Task description:
Look through the listing below and write out exactly the lines from the line with "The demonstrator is" to the line with "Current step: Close", both included, and no others.

Collected material:
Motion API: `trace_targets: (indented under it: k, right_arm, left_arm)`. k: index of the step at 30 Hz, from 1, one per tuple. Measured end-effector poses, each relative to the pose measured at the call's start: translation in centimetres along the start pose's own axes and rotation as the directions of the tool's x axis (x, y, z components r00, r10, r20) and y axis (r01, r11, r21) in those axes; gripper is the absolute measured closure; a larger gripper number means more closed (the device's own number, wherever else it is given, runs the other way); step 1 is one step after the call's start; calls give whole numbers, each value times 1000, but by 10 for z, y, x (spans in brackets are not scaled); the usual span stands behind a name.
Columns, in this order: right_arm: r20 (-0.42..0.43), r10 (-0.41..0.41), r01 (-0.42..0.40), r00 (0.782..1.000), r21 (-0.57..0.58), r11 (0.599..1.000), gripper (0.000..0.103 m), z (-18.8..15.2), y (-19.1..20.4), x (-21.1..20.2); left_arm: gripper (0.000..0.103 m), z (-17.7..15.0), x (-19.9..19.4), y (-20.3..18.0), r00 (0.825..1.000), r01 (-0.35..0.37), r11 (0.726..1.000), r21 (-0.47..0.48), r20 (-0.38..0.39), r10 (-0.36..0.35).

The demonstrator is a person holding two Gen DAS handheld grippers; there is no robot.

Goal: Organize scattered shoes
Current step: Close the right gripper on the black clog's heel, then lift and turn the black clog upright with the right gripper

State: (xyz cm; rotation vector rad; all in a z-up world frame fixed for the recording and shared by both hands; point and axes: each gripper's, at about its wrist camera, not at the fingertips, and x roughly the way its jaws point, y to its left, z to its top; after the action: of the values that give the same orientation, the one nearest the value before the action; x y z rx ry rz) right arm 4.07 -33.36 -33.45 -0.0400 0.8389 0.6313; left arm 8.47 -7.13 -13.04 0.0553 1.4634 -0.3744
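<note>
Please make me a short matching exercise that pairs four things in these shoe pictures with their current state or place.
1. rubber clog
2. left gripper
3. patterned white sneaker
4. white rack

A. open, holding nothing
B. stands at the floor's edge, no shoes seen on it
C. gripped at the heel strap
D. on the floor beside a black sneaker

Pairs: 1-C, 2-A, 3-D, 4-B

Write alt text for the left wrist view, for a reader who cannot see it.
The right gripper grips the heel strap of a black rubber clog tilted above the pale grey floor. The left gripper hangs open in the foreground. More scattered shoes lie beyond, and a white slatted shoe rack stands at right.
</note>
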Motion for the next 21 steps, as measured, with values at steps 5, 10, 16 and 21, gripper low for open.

Response to the exercise:
The demonstrator is a person holding two Gen DAS handheld grippers; there is no robot.

Goal: Organize scattered shoes
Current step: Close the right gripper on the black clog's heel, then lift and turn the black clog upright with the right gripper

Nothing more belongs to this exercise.